Practical steps you can take to make your teaching successful.

Live classes are the heart of learning.

To help you lead engaging sessions, we’d love to share with you 10 of our favorite strategies below. Feel free to adapt these for your own classes or workshops. NOTE: Click the triangles (▶) to expand each of the ten tips

1. Begin with a warm greeting 👋😃

Greet participants warmly as they arrive. Show enthusiasm. Smile 😃. Your positive energy will have a significant impact on participants' perceptions of you. The first impression people have of you will last. A presenter's energy and enthusiasm levels tend to be highly correlated with participant evaluations.


2. Share the agenda and objectives 🎯三

Show it visually. Make it simple. Explain not just what you’ll be doing, but why and how. Why are these particular topics so important? How will you conduct the session?

Let everyone know when to expect a break. Let people know you’ll periodically pause for questions.

Remind participants where they can find handouts, slides, & other helpful materials.


Clarify learning objectives

Sum up in three bullet points what you hope participants will gain from the session. Be crystal clear about goals for the session. Tell participants what they'll know more about or be able to do after the session.


3. Engage people right from the beginning 🎬 😳

Your first 10 minutes set the tone for your teaching. Begin by engaging participants actively. If you open with a long preamble about your topic people may assume you’re delivering a lecture. Instead of a long bio, consider beginning with opening poll questions or a short warm-up activity.

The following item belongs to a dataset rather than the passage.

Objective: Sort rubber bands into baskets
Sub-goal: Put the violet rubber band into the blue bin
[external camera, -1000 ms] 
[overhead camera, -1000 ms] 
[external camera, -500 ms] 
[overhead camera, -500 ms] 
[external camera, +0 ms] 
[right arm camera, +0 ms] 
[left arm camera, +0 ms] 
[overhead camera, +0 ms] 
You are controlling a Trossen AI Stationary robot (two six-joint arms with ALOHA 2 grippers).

You'll have time for other stuff after engaging the group. Here’s more on starting your session in an engaging way.


4. Spark curiosity 🎈💡

Pique their interest right from the start. Outline one or two big questions your session will wrestle with, and a few smaller questions you'll address along the way. These "mysteries and puzzles" help spark curiosity. They prime people for learning.

A mystery is a big, important, intriguing question.

A puzzle is something unexpected or unexplained — a meaty issue you’ll address. Counterintuitive points grab people’s attention and avoid the trap of predictability.


5. Share anecdotes 🗣

Stories help in three ways.

1. Relatability— Stories help translate technical knowledge into relatable experiences and concepts. They help participants connect with you.

2. Stories Stick— they make ideas more memorable. They help ensure your teaching doesn't disappear from participants' minds a week after you say goodbye.

3. They hold attention— distractions lurk. We're all wired for stories, though. Regardless of what subject you're teaching, stories are crucial in cultivating, maintaining and regaining attention.


6. Avoid the overtalking trap 🤐

One of the most common mistakes teachers make is assuming that covering more material is better. There’s a tacit assumption that volume of information is the key metric. People mistakenly assume that showing a lot of slides or saying as much as they can in the allotted time is desirable.


7. Use fewer slides and more activities like these... 🖼

If you've relying on talking through hundreds of slides to convey information — without activities or other engagement opportunities— chances are much of that information will fly past people.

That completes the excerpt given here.